**Given information:**
########

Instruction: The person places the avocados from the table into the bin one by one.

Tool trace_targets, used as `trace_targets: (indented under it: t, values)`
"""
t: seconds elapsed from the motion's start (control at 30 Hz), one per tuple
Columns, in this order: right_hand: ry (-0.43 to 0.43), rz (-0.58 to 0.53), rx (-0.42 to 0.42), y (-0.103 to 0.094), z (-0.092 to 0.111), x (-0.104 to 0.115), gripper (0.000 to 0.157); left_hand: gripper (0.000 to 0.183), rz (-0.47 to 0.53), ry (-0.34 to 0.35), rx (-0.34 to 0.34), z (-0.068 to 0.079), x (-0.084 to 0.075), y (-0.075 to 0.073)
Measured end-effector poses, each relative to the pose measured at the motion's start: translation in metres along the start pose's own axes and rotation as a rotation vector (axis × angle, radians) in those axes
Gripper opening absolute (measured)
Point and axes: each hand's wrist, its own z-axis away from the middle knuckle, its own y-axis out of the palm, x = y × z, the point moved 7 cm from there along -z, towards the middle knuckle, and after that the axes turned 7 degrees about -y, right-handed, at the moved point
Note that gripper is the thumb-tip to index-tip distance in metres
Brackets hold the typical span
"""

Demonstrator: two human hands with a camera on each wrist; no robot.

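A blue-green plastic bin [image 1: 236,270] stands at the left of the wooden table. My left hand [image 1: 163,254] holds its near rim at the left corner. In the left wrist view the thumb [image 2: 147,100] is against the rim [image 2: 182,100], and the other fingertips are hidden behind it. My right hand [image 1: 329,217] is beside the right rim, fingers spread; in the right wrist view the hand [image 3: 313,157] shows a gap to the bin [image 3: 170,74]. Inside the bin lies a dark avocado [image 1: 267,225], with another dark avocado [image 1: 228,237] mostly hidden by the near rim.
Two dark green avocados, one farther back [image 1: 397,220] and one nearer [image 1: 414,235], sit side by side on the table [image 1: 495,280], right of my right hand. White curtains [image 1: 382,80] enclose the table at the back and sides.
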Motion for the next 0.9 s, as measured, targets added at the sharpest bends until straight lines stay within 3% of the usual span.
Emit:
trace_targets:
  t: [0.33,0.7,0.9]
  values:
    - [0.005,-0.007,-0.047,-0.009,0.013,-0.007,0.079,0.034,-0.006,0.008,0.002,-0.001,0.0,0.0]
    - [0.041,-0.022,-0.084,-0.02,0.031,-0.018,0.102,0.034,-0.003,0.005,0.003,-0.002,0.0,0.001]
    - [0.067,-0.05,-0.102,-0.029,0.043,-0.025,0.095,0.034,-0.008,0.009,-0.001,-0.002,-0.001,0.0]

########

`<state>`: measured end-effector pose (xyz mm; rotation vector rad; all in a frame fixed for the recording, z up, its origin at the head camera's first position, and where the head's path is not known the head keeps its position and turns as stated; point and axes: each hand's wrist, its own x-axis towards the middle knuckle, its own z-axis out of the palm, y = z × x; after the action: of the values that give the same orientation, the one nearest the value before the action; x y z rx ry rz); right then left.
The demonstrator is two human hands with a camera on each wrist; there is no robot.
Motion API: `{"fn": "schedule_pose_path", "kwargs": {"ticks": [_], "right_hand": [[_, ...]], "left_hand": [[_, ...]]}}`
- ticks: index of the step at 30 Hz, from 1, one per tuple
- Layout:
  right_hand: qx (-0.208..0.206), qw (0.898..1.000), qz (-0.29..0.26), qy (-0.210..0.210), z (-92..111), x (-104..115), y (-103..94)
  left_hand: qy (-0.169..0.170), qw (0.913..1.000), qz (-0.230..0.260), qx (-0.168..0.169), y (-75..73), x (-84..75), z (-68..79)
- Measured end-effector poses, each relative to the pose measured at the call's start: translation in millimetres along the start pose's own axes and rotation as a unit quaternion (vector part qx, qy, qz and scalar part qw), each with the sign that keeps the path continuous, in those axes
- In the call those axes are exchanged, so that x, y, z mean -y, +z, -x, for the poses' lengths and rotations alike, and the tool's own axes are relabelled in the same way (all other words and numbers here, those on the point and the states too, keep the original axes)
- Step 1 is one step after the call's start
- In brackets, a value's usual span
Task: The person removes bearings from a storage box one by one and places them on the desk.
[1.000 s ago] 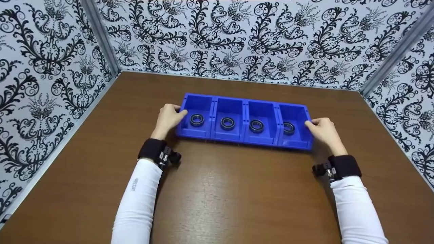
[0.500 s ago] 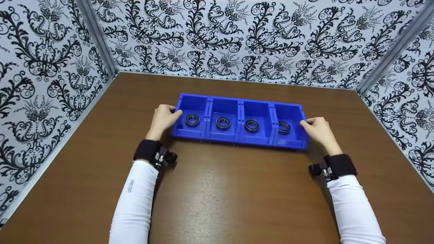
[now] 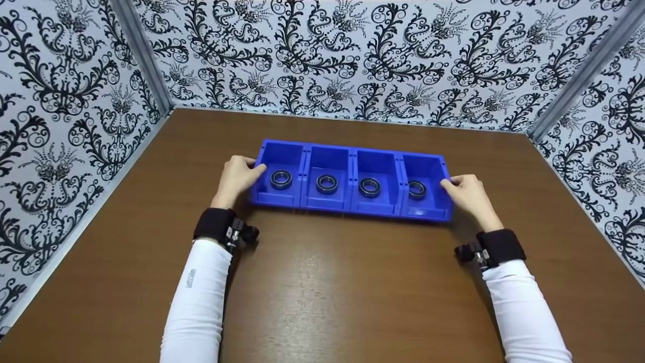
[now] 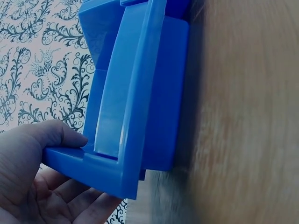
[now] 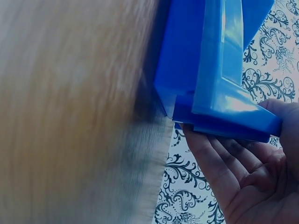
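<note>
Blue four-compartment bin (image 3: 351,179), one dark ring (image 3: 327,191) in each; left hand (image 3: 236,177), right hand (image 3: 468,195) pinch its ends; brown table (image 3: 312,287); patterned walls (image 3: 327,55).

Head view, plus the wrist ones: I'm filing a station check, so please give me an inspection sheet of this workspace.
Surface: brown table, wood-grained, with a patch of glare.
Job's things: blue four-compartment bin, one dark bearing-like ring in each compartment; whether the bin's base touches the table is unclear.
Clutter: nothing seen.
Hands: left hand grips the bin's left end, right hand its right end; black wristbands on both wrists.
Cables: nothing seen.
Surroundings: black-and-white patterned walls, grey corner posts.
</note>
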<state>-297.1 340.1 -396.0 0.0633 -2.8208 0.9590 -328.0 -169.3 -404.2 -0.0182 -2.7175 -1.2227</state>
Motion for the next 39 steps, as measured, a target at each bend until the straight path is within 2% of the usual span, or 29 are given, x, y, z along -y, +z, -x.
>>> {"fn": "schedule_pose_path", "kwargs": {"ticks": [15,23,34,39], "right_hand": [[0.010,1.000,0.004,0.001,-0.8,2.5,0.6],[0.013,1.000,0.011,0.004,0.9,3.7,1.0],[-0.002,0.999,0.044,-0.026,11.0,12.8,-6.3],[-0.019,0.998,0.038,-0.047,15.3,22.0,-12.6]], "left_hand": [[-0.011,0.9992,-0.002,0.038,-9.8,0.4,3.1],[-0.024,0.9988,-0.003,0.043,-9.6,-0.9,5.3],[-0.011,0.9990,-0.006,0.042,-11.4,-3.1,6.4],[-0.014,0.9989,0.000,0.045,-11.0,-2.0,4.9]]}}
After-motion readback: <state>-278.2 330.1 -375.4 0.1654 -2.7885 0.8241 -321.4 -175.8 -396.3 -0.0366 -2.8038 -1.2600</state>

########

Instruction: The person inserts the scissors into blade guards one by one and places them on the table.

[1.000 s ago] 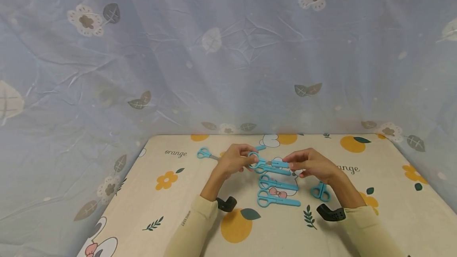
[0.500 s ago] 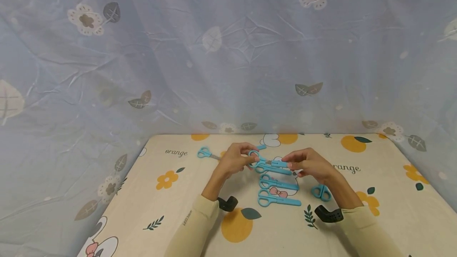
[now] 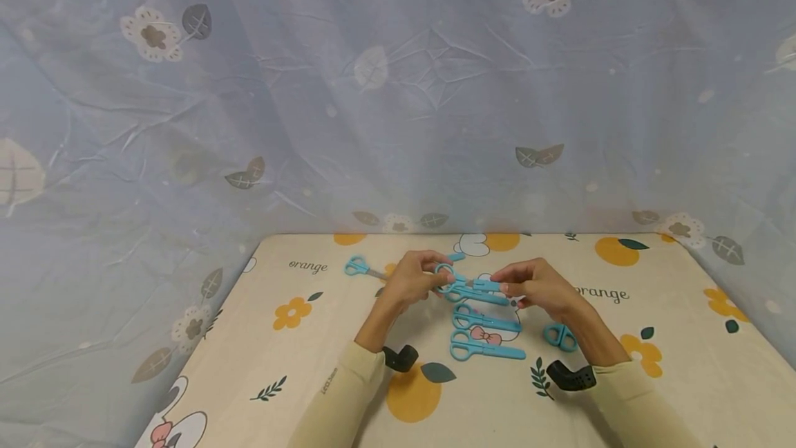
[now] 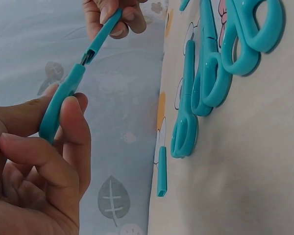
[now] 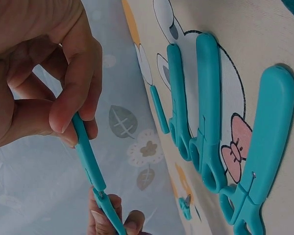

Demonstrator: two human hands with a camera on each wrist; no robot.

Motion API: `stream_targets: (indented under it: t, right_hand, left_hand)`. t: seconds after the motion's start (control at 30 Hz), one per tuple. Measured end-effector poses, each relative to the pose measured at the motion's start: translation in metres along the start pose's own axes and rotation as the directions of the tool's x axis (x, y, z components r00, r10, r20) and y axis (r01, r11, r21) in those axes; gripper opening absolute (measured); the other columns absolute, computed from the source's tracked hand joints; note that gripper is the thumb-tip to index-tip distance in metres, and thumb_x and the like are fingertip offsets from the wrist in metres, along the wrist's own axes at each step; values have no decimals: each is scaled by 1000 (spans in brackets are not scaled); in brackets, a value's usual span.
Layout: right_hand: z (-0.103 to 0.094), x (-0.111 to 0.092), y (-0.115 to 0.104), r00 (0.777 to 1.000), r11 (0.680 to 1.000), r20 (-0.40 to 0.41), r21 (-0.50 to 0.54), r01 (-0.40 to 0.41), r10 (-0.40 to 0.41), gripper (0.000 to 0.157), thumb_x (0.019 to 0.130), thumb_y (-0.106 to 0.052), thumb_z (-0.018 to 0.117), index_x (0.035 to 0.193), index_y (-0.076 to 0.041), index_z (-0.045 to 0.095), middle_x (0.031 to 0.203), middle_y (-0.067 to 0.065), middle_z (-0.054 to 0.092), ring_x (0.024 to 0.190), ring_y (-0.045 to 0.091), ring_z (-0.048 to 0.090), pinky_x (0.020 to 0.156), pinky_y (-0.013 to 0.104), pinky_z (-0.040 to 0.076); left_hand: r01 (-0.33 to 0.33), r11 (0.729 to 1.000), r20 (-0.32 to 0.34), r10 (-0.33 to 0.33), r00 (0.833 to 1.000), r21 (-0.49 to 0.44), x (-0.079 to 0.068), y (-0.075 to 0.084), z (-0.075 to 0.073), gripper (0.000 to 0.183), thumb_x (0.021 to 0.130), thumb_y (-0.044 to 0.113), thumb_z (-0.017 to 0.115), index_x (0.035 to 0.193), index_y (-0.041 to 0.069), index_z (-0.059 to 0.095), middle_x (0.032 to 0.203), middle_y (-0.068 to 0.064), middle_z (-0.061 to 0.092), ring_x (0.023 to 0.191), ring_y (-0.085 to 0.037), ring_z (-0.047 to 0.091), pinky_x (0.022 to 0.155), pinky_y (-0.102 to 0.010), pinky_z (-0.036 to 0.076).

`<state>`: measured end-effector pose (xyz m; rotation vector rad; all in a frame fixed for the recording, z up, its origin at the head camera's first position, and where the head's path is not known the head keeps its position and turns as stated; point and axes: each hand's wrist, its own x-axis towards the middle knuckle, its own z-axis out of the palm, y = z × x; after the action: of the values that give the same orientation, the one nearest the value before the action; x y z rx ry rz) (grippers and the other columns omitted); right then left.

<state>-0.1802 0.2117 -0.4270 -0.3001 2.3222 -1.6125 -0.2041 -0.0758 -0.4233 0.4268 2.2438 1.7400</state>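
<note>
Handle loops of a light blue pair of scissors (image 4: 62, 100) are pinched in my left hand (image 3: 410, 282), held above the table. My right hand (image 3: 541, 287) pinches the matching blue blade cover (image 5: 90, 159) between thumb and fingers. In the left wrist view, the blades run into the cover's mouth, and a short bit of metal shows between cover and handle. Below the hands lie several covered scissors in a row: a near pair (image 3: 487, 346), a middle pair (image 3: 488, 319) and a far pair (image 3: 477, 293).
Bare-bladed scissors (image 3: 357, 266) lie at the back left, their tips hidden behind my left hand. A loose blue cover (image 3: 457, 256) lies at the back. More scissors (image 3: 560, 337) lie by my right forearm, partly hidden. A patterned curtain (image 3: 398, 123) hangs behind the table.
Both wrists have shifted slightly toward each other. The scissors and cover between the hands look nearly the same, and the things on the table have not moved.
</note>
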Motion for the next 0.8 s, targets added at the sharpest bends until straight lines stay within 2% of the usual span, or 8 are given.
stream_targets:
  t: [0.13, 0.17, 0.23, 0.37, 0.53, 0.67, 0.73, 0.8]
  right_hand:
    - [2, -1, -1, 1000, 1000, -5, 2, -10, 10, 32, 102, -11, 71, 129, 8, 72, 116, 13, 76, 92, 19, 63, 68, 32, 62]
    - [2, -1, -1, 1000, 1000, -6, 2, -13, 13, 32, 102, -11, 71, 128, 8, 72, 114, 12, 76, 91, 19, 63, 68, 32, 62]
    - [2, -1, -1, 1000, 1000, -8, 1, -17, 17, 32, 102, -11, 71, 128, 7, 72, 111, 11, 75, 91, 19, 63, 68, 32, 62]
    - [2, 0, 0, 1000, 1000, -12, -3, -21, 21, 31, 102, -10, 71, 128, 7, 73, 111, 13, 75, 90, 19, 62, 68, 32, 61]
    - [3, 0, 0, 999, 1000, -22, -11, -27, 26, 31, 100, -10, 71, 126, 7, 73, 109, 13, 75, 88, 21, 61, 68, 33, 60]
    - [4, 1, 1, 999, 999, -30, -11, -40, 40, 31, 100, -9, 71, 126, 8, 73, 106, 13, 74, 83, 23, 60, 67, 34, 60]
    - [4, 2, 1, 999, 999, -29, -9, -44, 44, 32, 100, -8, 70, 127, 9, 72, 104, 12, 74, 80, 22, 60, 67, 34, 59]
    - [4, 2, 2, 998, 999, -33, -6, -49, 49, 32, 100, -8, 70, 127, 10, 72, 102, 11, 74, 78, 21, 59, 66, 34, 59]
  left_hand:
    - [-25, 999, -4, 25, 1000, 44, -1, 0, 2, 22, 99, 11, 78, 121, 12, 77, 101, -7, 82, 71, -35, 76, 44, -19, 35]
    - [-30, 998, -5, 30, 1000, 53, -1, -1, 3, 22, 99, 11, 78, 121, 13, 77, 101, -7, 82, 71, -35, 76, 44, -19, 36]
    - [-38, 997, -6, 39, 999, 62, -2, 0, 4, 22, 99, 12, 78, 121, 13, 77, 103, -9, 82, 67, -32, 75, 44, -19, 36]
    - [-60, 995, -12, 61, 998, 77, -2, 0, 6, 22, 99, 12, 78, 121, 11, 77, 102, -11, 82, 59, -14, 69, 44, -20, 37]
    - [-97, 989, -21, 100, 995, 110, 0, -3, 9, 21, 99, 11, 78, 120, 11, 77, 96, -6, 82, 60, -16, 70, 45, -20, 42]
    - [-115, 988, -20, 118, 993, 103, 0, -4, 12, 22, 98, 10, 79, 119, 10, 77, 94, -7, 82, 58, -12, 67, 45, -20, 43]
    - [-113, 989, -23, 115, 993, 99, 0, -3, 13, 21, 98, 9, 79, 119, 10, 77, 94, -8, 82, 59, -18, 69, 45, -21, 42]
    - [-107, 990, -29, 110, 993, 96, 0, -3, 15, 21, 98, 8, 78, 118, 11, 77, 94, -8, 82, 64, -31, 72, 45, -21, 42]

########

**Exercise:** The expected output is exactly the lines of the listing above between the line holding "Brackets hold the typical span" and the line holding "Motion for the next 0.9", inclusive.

**Solution:**
Brackets hold the typical span
"""

Demonstrator: two human hands with a camera on each wrist; no robot.

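A blue-green plastic bin [image 1: 236,270] stands at the left of the wooden table. My left hand [image 1: 163,254] holds its near rim at the left corner. In the left wrist view the thumb [image 2: 147,100] is against the rim [image 2: 182,100], and the other fingertips are hidden behind it. My right hand [image 1: 329,217] is beside the right rim, fingers spread; in the right wrist view the hand [image 3: 313,157] shows a gap to the bin [image 3: 170,74]. Inside the bin lies a dark avocado [image 1: 267,225], with another dark avocado [image 1: 228,237] mostly hidden by the near rim.
Two dark green avocados, one farther back [image 1: 397,220] and one nearer [image 1: 414,235], sit side by side on the table [image 1: 495,280], right of my right hand. White curtains [image 1: 382,80] enclose the table at the back and sides.
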Motion for the next 0.9 s, as measured, targets added at the sharpest bends until straight lines stay within 3% of the usual span.

Work on this exercise is finished, so nothing remains.